● Exercise aim: Only the closing stretch of the material belongs in the answer: the line containing "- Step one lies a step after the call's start" and every line after it, copied exactly.

● Available data:
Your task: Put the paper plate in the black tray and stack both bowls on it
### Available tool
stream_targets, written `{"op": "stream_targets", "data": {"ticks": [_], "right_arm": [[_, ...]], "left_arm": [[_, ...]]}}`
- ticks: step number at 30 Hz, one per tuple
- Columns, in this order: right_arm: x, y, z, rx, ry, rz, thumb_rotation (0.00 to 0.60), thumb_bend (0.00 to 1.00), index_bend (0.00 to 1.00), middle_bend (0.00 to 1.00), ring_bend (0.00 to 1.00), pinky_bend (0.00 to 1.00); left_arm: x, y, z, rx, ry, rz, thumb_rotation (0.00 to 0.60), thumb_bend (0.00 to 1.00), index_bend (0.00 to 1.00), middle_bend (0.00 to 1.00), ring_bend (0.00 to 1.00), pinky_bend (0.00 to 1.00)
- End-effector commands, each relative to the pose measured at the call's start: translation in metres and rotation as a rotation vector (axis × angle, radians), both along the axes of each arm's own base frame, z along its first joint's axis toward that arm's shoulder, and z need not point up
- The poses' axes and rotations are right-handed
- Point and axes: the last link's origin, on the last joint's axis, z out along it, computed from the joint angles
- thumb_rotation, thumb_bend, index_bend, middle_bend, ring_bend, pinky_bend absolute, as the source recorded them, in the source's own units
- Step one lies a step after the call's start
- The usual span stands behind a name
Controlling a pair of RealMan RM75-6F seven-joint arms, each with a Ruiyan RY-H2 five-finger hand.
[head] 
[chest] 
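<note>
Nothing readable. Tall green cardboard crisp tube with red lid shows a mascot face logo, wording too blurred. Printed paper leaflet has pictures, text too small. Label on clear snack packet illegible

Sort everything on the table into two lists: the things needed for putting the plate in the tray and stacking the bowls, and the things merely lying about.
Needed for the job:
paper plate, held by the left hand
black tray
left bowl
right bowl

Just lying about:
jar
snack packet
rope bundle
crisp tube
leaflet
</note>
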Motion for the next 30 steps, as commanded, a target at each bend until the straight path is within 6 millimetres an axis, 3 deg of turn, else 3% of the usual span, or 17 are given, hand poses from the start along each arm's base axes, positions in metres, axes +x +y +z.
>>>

● Solution:
- Step one lies a step after the call's start
- The usual span stands behind a name
Controlling a pair of RealMan RM75-6F seven-joint arms, each with a Ruiyan RY-H2 five-finger hand.
[head] 
[chest] 
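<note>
Nothing readable. Tall green cardboard crisp tube with red lid shows a mascot face logo, wording too blurred. Printed paper leaflet has pictures, text too small. Label on clear snack packet illegible

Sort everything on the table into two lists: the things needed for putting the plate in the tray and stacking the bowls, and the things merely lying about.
Needed for the job:
paper plate, held by the left hand
black tray
left bowl
right bowl

Just lying about:
jar
snack packet
rope bundle
crisp tube
leaflet
</note>
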Motion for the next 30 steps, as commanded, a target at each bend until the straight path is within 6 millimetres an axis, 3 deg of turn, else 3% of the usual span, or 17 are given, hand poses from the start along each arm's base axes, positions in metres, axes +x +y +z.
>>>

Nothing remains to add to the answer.